Bicklein: As I mentioned before, the communities that we do business in are very important to us. Anheuser-Busch’s corporate mission is to Bring People Together For a Better World. We strive to promote a global culture of smart drinking, protect and preserve the environment and make a difference in our communities. This starts with our local communities. Our St. Louis brewery is an active member in the commercial and charitable life of the city.
We have long supported of The BackStoppers, which provides financial assistance and support to the spouses and dependent children of first responders. It is important to us to be a true partner in eliminating drunk driving, and this provides us the opportunity to support the families of those in our community who work to keep us safe.
Our employees share our vision for a better St. Louis. That is why they continue to donate thousands of dollars and volunteer hours. Anheuser-Busch was the first the American Red Cross Annual Disaster Giving Program member in St. Louis, and this helps the Red Cross ensure an immediate response to meet the needs of those affected by disasters of all sizes. Anheuser-Busch employees are also active in volunteering with the Red Cross locally, giving blood, and taking courses such as First Aid or CPR.
MB: What does the future hold for Anheuser-Busch in Missouri and what can the state do to help you continue to thrive here?

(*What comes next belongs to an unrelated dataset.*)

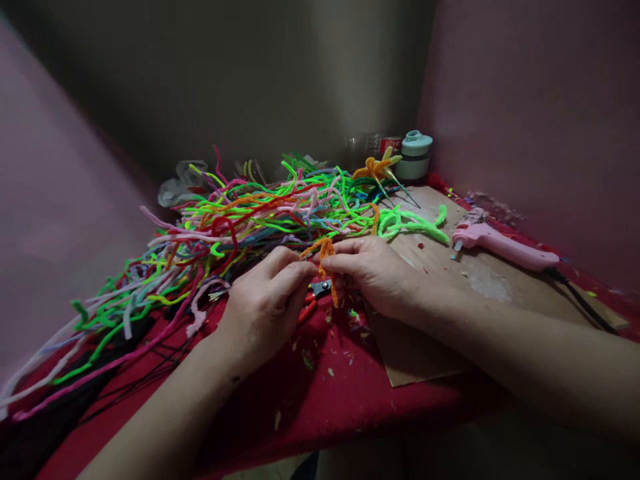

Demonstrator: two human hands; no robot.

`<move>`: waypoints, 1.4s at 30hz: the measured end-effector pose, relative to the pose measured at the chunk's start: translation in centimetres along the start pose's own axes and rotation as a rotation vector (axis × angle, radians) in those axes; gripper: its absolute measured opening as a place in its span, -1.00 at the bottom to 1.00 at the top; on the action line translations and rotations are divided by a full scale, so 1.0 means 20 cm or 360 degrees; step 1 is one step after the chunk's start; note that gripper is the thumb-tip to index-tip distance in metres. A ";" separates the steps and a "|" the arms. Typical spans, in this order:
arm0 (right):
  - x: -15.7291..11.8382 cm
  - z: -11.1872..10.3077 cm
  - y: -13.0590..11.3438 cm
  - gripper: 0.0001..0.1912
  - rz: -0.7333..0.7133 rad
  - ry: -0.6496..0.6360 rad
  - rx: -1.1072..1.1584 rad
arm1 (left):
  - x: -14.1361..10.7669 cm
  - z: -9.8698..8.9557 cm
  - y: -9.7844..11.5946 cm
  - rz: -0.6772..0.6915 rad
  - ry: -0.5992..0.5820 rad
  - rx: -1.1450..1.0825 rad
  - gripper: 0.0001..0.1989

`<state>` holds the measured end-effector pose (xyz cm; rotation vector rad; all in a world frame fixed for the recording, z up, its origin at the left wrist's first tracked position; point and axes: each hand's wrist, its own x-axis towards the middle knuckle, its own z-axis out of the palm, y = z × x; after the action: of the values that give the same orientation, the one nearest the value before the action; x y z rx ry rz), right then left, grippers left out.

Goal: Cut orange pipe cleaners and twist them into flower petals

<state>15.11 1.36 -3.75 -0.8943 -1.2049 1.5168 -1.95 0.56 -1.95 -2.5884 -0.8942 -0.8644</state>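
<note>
An orange fuzzy stem [327,250], bent into loops, is between my two hands above the red cloth. My left hand [273,293] pinches it at its left side with fingers closed. From the right, my right hand [377,273] grips the looped part between thumb and fingers, and one orange end hangs below. Pliers [321,288] with red handles lie under the hands, partly hidden. Behind the hands spreads a big heap of coloured fuzzy stems [260,213].
A pink glue gun [505,247] with a black cord lies on a brown board [430,353] at the right. Bright green stems [410,223], an orange flower shape [373,169] and a pale lidded cup [415,157] stand or lie farther back. Scraps dot the red cloth [300,413].
</note>
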 end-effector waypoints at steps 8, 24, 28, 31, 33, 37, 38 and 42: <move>0.00 0.00 0.02 -0.84 -0.0014 0.0052 -0.0125 | -0.01 0.03 0.01 0.0069 -0.0186 0.0294 -0.80; 0.00 0.00 0.03 -0.95 -0.0051 0.0006 -0.0064 | -0.04 0.06 0.05 0.0088 -0.0180 0.0042 -0.86; 0.01 0.00 0.02 -0.98 0.0004 0.0027 0.0088 | -0.01 0.02 0.04 -0.0557 0.0002 -0.0628 -0.82; 0.01 0.00 0.01 -0.95 0.0035 0.0037 0.0208 | 0.03 -0.02 0.03 -0.1168 0.0059 -0.1362 -0.73; 0.01 0.00 0.01 -0.93 0.0049 0.0015 0.0261 | 0.05 -0.03 0.03 -0.1423 -0.0086 -0.1703 -0.74; 0.01 0.00 0.02 -0.93 0.0029 -0.0025 0.0236 | 0.06 -0.04 0.03 -0.1591 -0.0246 -0.1838 -0.77; 0.01 -0.01 0.02 -0.94 0.0019 -0.0034 0.0213 | 0.06 -0.04 0.04 -0.1575 -0.0233 -0.1795 -0.78; 0.00 -0.01 0.02 -0.92 0.0022 -0.0066 0.0162 | 0.04 -0.02 0.06 -0.1423 -0.0157 -0.1500 -0.83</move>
<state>15.08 1.43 -4.21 -0.8085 -1.1423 1.6003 -0.74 -0.18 -1.21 -2.9004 -2.1812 -1.7175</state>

Bicklein: Our success in Missouri is due in large part to strong relationships between our employees, local leaders and neighboring communities. Recently, we invested $150 million to expand our Metal Container Corporation in Arnold. The project created 70 new jobs and doubled Anheuser-Busch’s aluminum bottle capacity in the U.S. The facility expansion was made possible through an incentive program in collaboration with the city of Arnold and state of Missouri, as well as support from Governor Nixon. We look forward to continuing to build on our heritage and tradition in St. Louis and its surrounding communities.